## Problem
When a line in the data below includes "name", pick it out and copy it.

## Given material
▽

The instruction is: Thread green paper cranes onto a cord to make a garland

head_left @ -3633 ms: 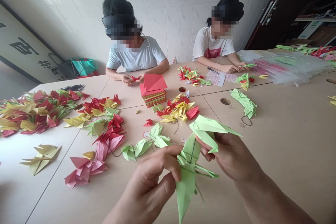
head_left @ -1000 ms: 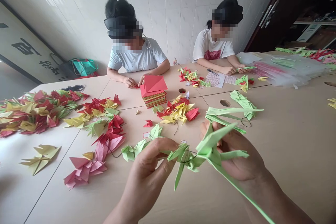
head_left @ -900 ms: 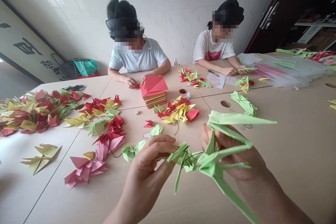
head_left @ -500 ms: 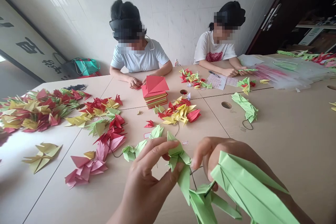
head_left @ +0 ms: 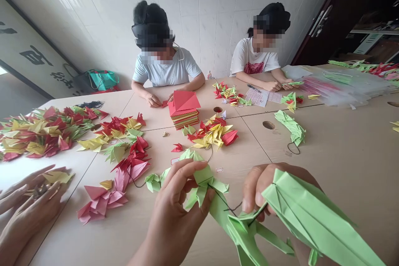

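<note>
My left hand (head_left: 179, 203) pinches a light green folded paper crane (head_left: 204, 176) between thumb and fingers. A thin black cord (head_left: 222, 199) comes out of that crane and runs toward my right hand (head_left: 271, 183), whose closed fingers grip the cord. More green paper cranes hang on the cord below and between my hands. A larger green folded piece (head_left: 311, 212) in front covers much of my right hand, so its exact grip is partly hidden. Behind my left hand, a further green crane (head_left: 154, 182) lies on the table.
At the left edge, another person's hands (head_left: 34, 203) cup yellow cranes (head_left: 59, 176). Pink cranes (head_left: 102, 199), a mixed crane heap (head_left: 40, 133) and a red paper stack (head_left: 184, 108) lie on the table (head_left: 343, 153). Two people sit opposite; a green string (head_left: 291, 126) lies right.
My right hand has moved slightly right, away from my left, and the cord between them looks straighter. Another person's hands have come in from the left onto the yellow cranes.
</note>
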A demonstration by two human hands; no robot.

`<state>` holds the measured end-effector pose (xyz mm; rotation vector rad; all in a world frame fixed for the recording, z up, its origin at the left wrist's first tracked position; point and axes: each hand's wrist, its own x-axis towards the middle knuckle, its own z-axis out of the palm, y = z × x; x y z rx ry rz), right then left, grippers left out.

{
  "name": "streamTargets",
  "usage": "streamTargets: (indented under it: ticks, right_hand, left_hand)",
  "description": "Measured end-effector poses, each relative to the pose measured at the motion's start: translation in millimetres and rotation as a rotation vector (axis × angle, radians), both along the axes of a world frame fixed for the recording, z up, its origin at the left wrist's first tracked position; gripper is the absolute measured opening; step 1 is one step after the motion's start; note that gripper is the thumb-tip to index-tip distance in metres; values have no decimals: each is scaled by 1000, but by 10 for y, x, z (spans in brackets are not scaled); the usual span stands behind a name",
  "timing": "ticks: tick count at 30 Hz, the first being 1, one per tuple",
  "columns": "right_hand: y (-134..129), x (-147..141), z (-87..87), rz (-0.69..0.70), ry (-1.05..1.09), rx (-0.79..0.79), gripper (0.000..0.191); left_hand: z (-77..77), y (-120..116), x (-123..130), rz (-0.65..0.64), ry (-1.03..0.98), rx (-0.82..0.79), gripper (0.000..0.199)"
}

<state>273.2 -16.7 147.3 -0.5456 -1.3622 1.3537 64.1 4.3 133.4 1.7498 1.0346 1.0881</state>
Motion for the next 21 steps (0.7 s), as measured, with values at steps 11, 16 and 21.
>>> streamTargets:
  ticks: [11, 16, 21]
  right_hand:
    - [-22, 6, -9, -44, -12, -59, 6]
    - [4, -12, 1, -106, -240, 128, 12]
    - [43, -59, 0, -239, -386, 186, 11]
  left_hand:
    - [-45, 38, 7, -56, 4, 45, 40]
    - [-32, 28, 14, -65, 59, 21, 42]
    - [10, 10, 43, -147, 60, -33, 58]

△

## Problem solution
  "name": "streamTargets",
  "description": "Measured end-effector poses, each relative to the pose measured at the motion's start: translation in millimetres and rotation as a rotation vector (axis × angle, radians), both along the axes of a world frame fixed for the recording, z up, its origin at the left wrist's first tracked position; gripper is the absolute measured opening; step 1 is one step after the motion's start; note that gripper is the thumb-tip to index-tip distance in metres; values have no decimals: each is scaled by 1000, but by 10 for y, x, z (spans in brackets are not scaled); the usual span stands behind a name",

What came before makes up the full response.